**PROBLEM DESCRIPTION**
Please count the lines in the material below that include "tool". Reply with the number alone.

**DATA TO EXAMINE**
= = =
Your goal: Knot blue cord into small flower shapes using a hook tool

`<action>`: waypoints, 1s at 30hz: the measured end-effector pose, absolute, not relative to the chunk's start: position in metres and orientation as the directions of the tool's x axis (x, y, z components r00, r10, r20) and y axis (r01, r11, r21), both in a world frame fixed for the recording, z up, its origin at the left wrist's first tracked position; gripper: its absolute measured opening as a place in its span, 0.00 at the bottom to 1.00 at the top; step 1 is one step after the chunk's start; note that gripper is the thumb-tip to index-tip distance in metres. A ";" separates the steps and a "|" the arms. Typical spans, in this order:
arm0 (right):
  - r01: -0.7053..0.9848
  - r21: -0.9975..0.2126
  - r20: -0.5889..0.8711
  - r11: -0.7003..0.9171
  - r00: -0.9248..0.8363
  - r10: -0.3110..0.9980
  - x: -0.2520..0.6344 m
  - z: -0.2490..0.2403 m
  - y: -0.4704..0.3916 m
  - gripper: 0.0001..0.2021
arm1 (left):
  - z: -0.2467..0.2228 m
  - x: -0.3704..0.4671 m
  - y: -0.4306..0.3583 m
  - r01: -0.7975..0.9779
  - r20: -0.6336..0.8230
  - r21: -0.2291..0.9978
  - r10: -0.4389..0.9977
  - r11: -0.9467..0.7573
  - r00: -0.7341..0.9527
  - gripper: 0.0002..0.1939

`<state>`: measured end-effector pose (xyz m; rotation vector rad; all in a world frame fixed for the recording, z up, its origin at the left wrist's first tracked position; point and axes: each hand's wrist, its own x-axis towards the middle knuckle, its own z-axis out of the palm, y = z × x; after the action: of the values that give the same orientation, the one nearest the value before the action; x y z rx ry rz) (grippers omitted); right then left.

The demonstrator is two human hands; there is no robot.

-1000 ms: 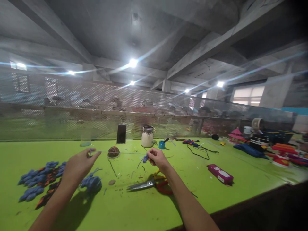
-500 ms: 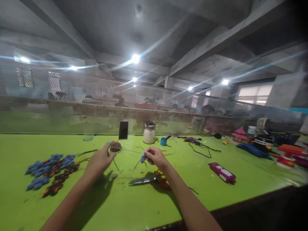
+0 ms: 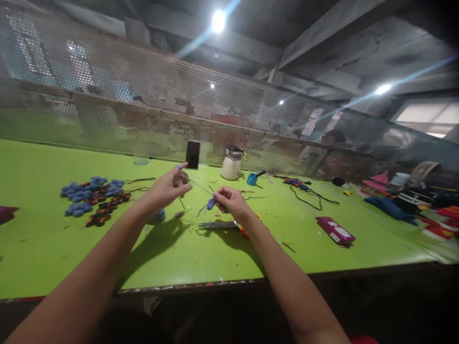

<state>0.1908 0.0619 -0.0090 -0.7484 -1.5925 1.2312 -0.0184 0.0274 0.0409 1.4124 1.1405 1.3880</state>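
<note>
My right hand (image 3: 231, 203) pinches a small blue crochet piece (image 3: 211, 204), a short tail hanging from it. Any hook in those fingers is hidden. A taut strand of blue yarn (image 3: 201, 186) runs from the piece up to my left hand (image 3: 167, 188). Yarn is looped round my raised left index finger, and the other fingers curl in. Just behind those fingers a brown yarn ball (image 3: 182, 177) shows in part. Scissors (image 3: 218, 225) lie below my right hand, their handles partly covered by my forearm. A blue-grey yarn ball (image 3: 158, 217) sits beside my left wrist.
Blue crochet flowers (image 3: 77, 209) and dark orange ones (image 3: 100, 217) lie left. Along the back stand a phone (image 3: 192, 155), a white jar (image 3: 231, 165) and a small blue pot (image 3: 252, 179). A purple packet (image 3: 335, 231) lies right. A perforated screen (image 3: 161, 105) borders the green table (image 3: 172, 267).
The view has tilted downward, bringing the table's front edge into sight. My left hand now covers more of the brown yarn ball. My right hand still pinches the crochet piece.
</note>
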 end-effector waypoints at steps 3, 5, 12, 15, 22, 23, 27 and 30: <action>-0.084 -0.947 0.320 0.311 -0.355 0.878 0.191 -0.007 0.059 0.16 | 0.032 -0.025 0.035 0.337 0.190 0.926 0.982 -0.171 -0.022 0.03; -0.087 -0.947 0.319 0.309 -0.360 0.876 0.190 -0.006 0.057 0.16 | 0.033 -0.026 0.033 0.323 0.146 0.935 0.989 -0.148 0.031 0.12; -0.124 -0.954 0.301 0.275 -0.367 0.880 0.177 -0.001 0.042 0.16 | 0.032 -0.006 0.022 -0.420 0.168 0.907 0.945 -0.036 0.282 0.07; -0.131 -0.954 0.299 0.270 -0.319 0.900 0.172 -0.001 0.039 0.17 | 0.021 0.002 0.021 -0.427 0.143 0.904 0.946 -0.005 0.291 0.29; -0.141 -0.964 0.254 0.224 -0.254 0.933 0.168 -0.005 0.038 0.17 | 0.006 0.021 0.017 -0.270 0.146 0.958 0.973 -0.094 0.178 0.54; -0.142 -0.967 0.243 0.212 -0.259 0.935 0.169 -0.005 0.037 0.17 | 0.006 0.021 0.017 -0.274 0.143 0.957 0.976 -0.094 0.165 0.55; -0.161 -0.972 0.211 0.170 -0.291 0.933 0.169 -0.005 0.035 0.17 | 0.006 0.018 0.018 -0.281 0.119 0.957 0.982 -0.074 0.148 0.54; -0.171 -0.977 0.176 0.125 -0.324 0.930 0.169 -0.003 0.032 0.16 | 0.007 0.016 0.017 -0.297 0.114 0.953 0.982 -0.066 0.147 0.52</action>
<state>0.1688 0.0324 -0.0028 -0.8026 -1.4081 1.4003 0.0157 0.0174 0.0075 1.1260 0.8287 1.2786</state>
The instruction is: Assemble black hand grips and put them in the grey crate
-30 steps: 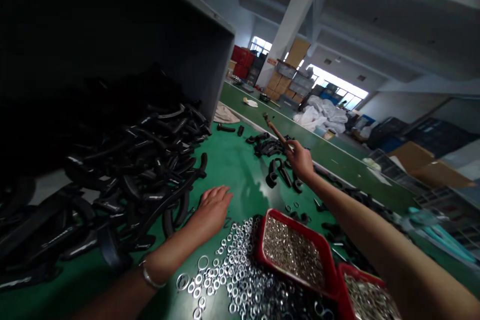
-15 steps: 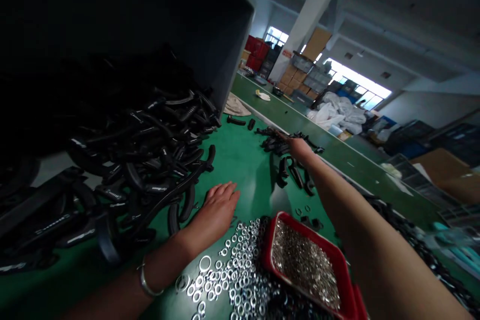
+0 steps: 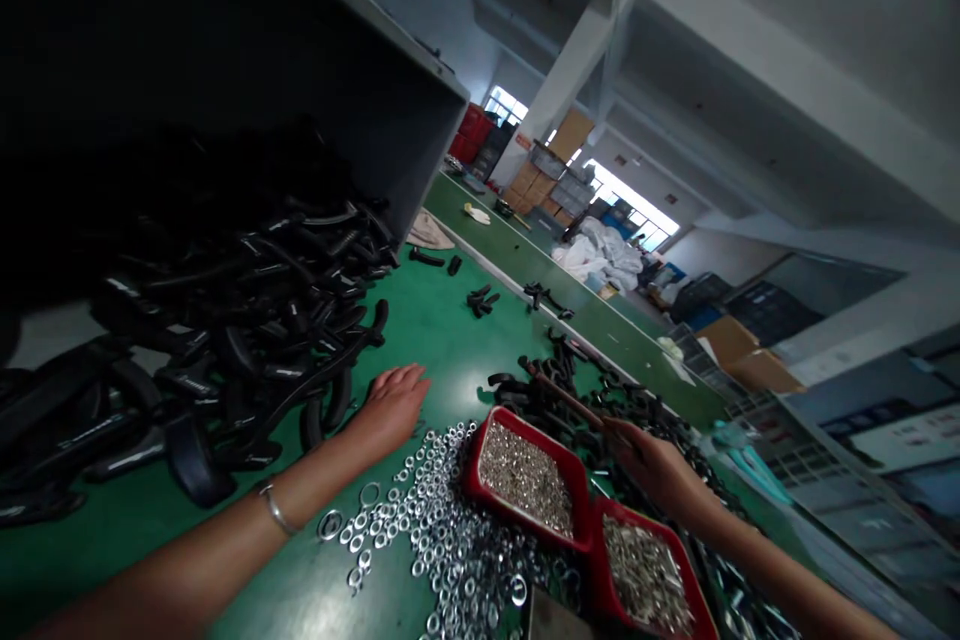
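Note:
My left hand (image 3: 391,407) lies palm down on the green table (image 3: 457,350), fingers stretched and holding nothing, beside a large heap of black curved parts (image 3: 300,320). Metal rings (image 3: 442,510) are scattered just below it. On the right, my right hand (image 3: 652,465) is closed round a thin brown stick (image 3: 570,400), whose far end reaches black parts (image 3: 517,385) above the red trays. One red tray (image 3: 581,495) holds small shiny metal pieces, and a second red tray (image 3: 694,585) with similar pieces stands nearer my right forearm.
A big dark bin (image 3: 420,120) lies open at the left over the heap. Small groups of black parts (image 3: 480,300) lie farther up the table. A cloth (image 3: 429,230) is by the bin's edge. Boxes (image 3: 529,182) and white bags (image 3: 600,255) stand beyond.
My right hand has drawn back toward me and right, and the black parts near it now lie by the red trays. The view has shifted; the second red tray shows more fully. My left hand stays flat.

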`<state>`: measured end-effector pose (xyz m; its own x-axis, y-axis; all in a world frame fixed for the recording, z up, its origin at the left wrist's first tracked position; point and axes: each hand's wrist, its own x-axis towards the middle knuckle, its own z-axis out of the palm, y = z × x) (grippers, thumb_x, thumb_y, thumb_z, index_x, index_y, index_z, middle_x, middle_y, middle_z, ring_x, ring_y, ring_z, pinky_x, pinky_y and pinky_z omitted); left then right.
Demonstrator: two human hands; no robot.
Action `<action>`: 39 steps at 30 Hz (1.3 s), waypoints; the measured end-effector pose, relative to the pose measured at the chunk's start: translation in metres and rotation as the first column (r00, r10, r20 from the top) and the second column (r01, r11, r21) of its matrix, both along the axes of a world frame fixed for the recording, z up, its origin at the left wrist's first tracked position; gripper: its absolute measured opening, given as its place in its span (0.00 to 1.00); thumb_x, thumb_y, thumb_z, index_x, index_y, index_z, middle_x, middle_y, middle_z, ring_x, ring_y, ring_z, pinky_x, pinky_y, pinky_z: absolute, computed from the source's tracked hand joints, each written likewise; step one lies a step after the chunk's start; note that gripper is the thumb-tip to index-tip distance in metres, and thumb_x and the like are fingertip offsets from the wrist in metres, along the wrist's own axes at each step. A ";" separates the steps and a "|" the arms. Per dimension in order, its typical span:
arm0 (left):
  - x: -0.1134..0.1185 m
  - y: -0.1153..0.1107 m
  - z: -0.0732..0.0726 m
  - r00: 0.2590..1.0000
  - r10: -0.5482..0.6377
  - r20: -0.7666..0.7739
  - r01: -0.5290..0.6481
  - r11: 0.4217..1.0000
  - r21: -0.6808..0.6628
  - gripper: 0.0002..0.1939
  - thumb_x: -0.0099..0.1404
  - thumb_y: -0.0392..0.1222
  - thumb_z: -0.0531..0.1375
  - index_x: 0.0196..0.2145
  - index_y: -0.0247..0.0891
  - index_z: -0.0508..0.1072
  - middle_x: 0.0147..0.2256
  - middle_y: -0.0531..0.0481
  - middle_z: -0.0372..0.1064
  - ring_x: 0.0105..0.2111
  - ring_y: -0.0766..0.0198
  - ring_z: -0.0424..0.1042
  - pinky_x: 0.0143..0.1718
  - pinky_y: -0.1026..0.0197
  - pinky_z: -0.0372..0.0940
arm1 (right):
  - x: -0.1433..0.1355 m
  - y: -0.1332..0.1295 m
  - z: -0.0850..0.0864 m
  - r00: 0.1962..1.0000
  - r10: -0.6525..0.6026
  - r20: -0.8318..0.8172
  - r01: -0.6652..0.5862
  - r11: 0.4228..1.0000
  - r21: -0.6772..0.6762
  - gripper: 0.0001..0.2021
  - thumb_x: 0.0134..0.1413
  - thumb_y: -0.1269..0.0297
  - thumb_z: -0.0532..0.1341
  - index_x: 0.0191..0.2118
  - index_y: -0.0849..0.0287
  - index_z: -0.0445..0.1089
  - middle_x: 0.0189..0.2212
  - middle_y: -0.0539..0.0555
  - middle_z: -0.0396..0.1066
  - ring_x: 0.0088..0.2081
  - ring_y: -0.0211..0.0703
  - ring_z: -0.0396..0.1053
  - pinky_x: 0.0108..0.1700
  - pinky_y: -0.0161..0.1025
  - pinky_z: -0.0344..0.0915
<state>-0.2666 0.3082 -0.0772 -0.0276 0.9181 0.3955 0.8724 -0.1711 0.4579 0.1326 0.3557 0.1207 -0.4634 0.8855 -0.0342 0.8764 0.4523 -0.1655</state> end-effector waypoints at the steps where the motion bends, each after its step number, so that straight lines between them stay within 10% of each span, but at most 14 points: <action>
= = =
**RESULT OF THE EXERCISE**
2